Make your reply a word-for-word repeat of the records.

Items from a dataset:
┄┄┄┄┄┄

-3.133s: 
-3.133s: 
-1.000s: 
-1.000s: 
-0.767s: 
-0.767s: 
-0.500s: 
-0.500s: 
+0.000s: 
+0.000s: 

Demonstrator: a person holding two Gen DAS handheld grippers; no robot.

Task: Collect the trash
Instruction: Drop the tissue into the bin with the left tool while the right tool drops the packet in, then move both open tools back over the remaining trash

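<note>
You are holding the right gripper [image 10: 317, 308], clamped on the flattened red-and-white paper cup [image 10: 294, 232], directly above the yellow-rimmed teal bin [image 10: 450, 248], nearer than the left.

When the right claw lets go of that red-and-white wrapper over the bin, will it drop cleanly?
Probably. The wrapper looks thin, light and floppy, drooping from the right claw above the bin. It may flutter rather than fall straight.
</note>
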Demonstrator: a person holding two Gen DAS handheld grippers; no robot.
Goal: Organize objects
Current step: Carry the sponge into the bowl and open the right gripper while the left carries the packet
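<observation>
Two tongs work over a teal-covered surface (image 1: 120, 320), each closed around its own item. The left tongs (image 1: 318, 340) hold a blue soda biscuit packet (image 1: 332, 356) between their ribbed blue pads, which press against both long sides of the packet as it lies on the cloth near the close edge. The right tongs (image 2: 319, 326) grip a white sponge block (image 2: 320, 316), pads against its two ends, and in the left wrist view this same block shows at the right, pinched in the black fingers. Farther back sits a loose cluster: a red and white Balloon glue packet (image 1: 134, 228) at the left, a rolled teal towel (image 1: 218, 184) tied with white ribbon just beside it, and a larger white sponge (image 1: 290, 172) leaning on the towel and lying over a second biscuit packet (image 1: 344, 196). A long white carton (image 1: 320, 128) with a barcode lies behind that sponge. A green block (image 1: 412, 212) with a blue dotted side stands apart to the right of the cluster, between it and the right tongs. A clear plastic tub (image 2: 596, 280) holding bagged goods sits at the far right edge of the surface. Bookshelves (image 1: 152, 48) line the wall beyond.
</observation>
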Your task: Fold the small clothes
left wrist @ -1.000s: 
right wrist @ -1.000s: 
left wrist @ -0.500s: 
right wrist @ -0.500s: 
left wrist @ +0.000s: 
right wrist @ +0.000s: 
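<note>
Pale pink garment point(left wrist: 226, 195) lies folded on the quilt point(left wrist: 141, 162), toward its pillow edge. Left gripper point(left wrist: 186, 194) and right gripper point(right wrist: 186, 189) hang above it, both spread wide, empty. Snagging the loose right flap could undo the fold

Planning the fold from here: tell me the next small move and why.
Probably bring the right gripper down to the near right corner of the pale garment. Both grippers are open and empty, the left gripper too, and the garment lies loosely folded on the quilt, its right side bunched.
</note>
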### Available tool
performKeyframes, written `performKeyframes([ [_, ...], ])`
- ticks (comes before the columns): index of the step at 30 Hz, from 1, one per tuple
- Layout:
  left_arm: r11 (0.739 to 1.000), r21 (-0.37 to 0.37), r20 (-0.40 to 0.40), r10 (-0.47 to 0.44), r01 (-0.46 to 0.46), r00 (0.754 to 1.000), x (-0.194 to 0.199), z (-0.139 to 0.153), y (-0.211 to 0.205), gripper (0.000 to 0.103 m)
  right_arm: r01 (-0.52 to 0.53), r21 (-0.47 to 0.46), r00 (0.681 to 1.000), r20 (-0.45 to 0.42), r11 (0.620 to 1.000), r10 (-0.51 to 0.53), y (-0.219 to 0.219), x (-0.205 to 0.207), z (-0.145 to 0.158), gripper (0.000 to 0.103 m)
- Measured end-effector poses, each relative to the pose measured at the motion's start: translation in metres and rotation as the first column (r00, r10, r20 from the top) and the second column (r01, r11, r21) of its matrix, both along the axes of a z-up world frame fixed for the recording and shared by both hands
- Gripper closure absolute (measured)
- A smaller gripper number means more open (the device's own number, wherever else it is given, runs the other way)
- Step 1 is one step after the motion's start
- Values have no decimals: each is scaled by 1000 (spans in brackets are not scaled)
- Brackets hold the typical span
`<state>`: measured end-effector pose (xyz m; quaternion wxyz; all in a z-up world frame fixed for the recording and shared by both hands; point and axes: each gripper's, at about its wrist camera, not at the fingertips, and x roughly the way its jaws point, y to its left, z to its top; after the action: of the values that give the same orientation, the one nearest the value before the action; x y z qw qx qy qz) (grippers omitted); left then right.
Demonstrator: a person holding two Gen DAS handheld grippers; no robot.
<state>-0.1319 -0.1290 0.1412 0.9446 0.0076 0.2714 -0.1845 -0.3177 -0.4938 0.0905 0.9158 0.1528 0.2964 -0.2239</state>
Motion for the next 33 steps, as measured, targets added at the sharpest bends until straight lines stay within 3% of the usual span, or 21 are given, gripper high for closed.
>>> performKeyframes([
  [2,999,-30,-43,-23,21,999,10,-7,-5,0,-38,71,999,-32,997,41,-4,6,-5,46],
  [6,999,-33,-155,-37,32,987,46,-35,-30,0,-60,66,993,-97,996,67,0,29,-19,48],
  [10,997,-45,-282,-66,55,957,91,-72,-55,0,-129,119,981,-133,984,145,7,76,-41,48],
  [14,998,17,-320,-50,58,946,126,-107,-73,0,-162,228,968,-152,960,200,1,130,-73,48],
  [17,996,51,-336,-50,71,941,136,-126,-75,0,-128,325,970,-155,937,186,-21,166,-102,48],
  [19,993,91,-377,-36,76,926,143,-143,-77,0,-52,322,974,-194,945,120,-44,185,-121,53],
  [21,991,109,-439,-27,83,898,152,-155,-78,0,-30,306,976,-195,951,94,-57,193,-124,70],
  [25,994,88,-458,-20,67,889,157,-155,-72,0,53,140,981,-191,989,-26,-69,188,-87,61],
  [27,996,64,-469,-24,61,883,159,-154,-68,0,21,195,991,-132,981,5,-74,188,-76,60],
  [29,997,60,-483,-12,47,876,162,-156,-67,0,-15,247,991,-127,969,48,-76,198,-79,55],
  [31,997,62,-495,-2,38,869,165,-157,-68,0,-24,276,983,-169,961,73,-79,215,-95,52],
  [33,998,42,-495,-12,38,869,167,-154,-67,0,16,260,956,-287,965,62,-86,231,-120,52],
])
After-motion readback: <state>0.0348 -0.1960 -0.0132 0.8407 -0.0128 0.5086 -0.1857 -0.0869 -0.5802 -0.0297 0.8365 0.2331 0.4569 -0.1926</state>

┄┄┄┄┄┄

Solution to this problem ->
-3.133s: 
-3.133s: 
-1.000s: 
-1.000s: 
-0.767s: 
-0.767s: 
-0.500s: 
-0.500s: 
+0.000s: 
+0.000s: 

Demonstrator: a person holding two Gen DAS handheld grippers; no robot.

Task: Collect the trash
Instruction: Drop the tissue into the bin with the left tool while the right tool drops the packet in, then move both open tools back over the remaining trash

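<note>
You are holding the right gripper [image 10: 317, 308], clamped on the flattened red-and-white paper cup [image 10: 294, 232], directly above the yellow-rimmed teal bin [image 10: 450, 248], nearer than the left.

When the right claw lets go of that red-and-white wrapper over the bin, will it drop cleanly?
Probably. The wrapper looks thin, light and floppy, drooping from the right claw above the bin. It may flutter rather than fall straight.
</note>
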Demonstrator: a person holding two Gen DAS handheld grippers; no robot.
Goal: Organize objects
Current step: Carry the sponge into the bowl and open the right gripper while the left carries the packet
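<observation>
Two tongs work over a teal-covered surface (image 1: 120, 320), each closed around its own item. The left tongs (image 1: 318, 340) hold a blue soda biscuit packet (image 1: 332, 356) between their ribbed blue pads, which press against both long sides of the packet as it lies on the cloth near the close edge. The right tongs (image 2: 319, 326) grip a white sponge block (image 2: 320, 316), pads against its two ends, and in the left wrist view this same block shows at the right, pinched in the black fingers. Farther back sits a loose cluster: a red and white Balloon glue packet (image 1: 134, 228) at the left, a rolled teal towel (image 1: 218, 184) tied with white ribbon just beside it, and a larger white sponge (image 1: 290, 172) leaning on the towel and lying over a second biscuit packet (image 1: 344, 196). A long white carton (image 1: 320, 128) with a barcode lies behind that sponge. A green block (image 1: 412, 212) with a blue dotted side stands apart to the right of the cluster, between it and the right tongs. A clear plastic tub (image 2: 596, 280) holding bagged goods sits at the far right edge of the surface. Bookshelves (image 1: 152, 48) line the wall beyond.
</observation>
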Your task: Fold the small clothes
left wrist @ -1.000s: 
right wrist @ -1.000s: 
left wrist @ -0.500s: 
right wrist @ -0.500s: 
left wrist @ +0.000s: 
right wrist @ +0.000s: 
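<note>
Pale pink garment point(left wrist: 226, 195) lies folded on the quilt point(left wrist: 141, 162), toward its pillow edge. Left gripper point(left wrist: 186, 194) and right gripper point(right wrist: 186, 189) hang above it, both spread wide, empty. Snagging the loose right flap could undo the fold

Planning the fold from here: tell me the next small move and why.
Probably bring the right gripper down to the near right corner of the pale garment. Both grippers are open and empty, the left gripper too, and the garment lies loosely folded on the quilt, its right side bunched.
</note>
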### Available tool
performKeyframes, written `performKeyframes([ [_, ...], ])`
- ticks (comes before the columns): index of the step at 30 Hz, from 1, one per tuple
- Layout:
  left_arm: r11 (0.739 to 1.000), r21 (-0.37 to 0.37), r20 (-0.40 to 0.40), r10 (-0.47 to 0.44), r01 (-0.46 to 0.46), r00 (0.754 to 1.000), x (-0.194 to 0.199), z (-0.139 to 0.153), y (-0.211 to 0.205), gripper (0.000 to 0.103 m)
  right_arm: r01 (-0.52 to 0.53), r21 (-0.47 to 0.46), r00 (0.681 to 1.000), r20 (-0.45 to 0.42), r11 (0.620 to 1.000), r10 (-0.51 to 0.53), y (-0.219 to 0.219), x (-0.205 to 0.207), z (-0.145 to 0.158), gripper (0.000 to 0.103 m)
- Measured end-effector poses, each relative to the pose measured at the motion's start: translation in metres and rotation as the first column (r00, r10, r20 from the top) and the second column (r01, r11, r21) of its matrix, both along the axes of a z-up world frame fixed for the recording and shared by both hands
- Gripper closure absolute (measured)
- A smaller gripper number means more open (the device's own number, wherever else it is given, runs the other way)
- Step 1 is one step after the motion's start
- Values have no decimals: each is scaled by 1000 (spans in brackets are not scaled)
- Brackets hold the typical span
`<state>`: measured end-effector pose (xyz m; quaternion wxyz; all in a z-up world frame fixed for the recording and shared by both hands; point and axes: each gripper's, at about its wrist camera, not at the fingertips, and x roughly the way its jaws point, y to its left, z to its top; after the action: of the values that give the same orientation, the one nearest the value before the action; x y z qw qx qy qz) (grippers omitted); left then right.
Demonstrator: a person holding two Gen DAS handheld grippers; no robot.
<state>-0.1319 -0.1290 0.1412 0.9446 0.0076 0.2714 -0.1845 -0.3177 -0.4938 0.0905 0.9158 0.1528 0.2964 -0.2239</state>
Motion for the next 33 steps, as measured, targets added at the sharpest bends until straight lines stay within 3% of the usual span, or 21 are given, gripper high for closed.
>>> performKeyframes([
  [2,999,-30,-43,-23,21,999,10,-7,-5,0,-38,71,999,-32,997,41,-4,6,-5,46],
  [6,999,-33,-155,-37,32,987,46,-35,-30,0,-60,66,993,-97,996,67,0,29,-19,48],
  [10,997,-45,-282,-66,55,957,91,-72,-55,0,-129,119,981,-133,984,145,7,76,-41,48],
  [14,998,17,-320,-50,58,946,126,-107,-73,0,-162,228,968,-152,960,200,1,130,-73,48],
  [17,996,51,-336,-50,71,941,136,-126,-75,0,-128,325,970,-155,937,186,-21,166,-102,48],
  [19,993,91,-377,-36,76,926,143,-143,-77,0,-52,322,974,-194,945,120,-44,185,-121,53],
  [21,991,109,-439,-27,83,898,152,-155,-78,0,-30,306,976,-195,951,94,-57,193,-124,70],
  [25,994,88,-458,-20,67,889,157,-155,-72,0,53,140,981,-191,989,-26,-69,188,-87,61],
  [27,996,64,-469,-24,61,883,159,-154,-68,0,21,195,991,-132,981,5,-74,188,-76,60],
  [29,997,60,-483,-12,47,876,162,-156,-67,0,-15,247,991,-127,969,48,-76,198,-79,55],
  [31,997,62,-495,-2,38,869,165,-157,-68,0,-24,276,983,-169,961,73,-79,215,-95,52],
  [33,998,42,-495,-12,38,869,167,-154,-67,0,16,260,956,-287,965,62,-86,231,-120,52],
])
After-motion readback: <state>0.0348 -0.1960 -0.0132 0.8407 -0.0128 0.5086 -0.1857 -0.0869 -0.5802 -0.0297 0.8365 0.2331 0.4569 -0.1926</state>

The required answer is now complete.